地域の私立大学連盟、大学コンソーシアムなどのサイトから、地域の大学の採用情報を集めることもできます。
入社後の長期就労
大学職員として長期就労を実現するためのコツを整理します。
業務での確実な貢献を続けます。事務職としての基本業務を着実にこなし、改善提案をすることで、評価が高まります。
学生対応、教員対応、外部対応など、多様な対人業務に丁寧に取り組みます。
合理的配慮を適切に求めながら、業務に集中します。
長期就労を前提とした姿勢を見せます。
部署異動への柔軟性を持つことも大切です。大学職員は、定期的な部署異動があることが多いものです。さまざまな部署での経験を積むことが、長期的なキャリア形成につながります。
スキルアップを継続します。語学、IT、教育行政、大学運営などの知識を継続的に深めます。
注意点
大学職員を目指す際の注意点を整理します。
倍率が高いため、複数年にわたる挑戦が必要なこともあります。
正規職員の採用は限られているため、最初は契約職員、嘱託職員からスタートすることもあります。
部署異動による業務変更が頻繁にあります。一つの業務に専念したい方には、向かない場合もあります。
学生対応、教員対応など、対人業務が多いものです。コミュニケーションが困難な方は、配慮を求めながら業務を行います。
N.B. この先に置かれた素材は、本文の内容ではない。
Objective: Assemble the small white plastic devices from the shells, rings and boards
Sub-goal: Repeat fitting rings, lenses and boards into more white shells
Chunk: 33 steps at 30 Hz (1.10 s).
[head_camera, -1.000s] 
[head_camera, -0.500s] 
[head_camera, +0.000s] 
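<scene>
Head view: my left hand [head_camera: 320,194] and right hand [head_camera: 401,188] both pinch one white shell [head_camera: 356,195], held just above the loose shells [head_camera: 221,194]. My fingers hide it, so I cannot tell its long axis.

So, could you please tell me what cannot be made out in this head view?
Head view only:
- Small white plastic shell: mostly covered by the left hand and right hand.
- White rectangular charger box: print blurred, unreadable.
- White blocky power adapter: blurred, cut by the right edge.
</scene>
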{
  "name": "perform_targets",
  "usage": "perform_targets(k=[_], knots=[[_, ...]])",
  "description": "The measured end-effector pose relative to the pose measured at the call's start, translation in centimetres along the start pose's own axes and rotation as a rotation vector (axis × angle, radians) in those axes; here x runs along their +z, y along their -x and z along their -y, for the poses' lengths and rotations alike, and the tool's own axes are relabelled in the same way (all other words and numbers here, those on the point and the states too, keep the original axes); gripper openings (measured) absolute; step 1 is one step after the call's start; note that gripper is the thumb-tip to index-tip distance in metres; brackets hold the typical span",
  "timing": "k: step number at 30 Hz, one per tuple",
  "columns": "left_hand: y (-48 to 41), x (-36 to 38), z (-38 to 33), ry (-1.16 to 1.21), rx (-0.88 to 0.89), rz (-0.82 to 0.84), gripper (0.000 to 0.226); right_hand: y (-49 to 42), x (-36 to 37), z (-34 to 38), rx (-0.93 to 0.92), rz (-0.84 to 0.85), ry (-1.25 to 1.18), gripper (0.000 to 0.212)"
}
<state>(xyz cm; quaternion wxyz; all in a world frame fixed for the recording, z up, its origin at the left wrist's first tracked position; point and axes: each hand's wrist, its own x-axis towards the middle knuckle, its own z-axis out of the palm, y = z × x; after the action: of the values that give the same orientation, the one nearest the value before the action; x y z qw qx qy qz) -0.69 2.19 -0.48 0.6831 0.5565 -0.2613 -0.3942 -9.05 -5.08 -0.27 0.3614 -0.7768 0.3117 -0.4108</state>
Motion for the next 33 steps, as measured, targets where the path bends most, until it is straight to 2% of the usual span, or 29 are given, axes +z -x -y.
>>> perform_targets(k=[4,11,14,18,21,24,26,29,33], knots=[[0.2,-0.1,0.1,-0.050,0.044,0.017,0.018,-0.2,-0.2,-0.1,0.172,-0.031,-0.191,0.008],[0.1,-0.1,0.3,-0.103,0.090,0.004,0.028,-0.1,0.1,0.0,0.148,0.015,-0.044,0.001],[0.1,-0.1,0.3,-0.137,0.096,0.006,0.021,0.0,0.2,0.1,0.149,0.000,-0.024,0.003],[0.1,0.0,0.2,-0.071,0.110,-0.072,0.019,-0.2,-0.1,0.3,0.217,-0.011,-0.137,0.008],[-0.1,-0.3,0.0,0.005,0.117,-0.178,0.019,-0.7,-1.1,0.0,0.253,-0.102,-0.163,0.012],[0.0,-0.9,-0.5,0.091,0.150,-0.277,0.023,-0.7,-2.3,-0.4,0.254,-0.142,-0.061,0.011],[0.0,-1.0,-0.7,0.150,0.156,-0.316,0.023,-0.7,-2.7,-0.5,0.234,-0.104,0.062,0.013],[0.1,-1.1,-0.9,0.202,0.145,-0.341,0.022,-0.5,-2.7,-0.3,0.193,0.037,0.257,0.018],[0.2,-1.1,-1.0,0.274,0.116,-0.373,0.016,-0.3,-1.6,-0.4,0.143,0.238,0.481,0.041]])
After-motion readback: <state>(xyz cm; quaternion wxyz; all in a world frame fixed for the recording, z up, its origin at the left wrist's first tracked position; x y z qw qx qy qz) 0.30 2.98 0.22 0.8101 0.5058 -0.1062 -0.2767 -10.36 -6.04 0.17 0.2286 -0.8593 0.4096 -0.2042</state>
繁忙期、入試、卒業、入学などの時期は、業務量が増えます。
合理的配慮の体制が、大学によって異なります。事前に確認することが大切です。
まとめ
大学職員は、安定した雇用、充実した福利厚生、知的な環境で働ける魅力的な職種ですが、倍率は高い傾向があります。国立大学法人、公立大学法人、私立大学の3種類があり、それぞれ採用試験が異なります。国立大学法人等職員採用試験、各大学の独自試験、障害者を対象とした選考試験などの機会があります。筆記試験対策、面接対策、大学研究、合理的配慮の伝え方、模擬面接などで採用試験に備えます。各大学のホームページ、ハローワーク、dodaチャレンジ、アットジーピー、サーナ、ランスタッドチャレンジド、LITALICOワークス、Manaby Worksなどの障害者専門エージェント、教育関連の専門求人サイトを活用して、求人を探します。倍率の高さ、契約職員からのスタート、部署異動、対人業務、繁忙期の負担などの注意点もあります。法テラスを利用すれば、収入が一定以下の方は無料法律相談を受けられます。明るい未来は、必ずあなたの前に開かれています。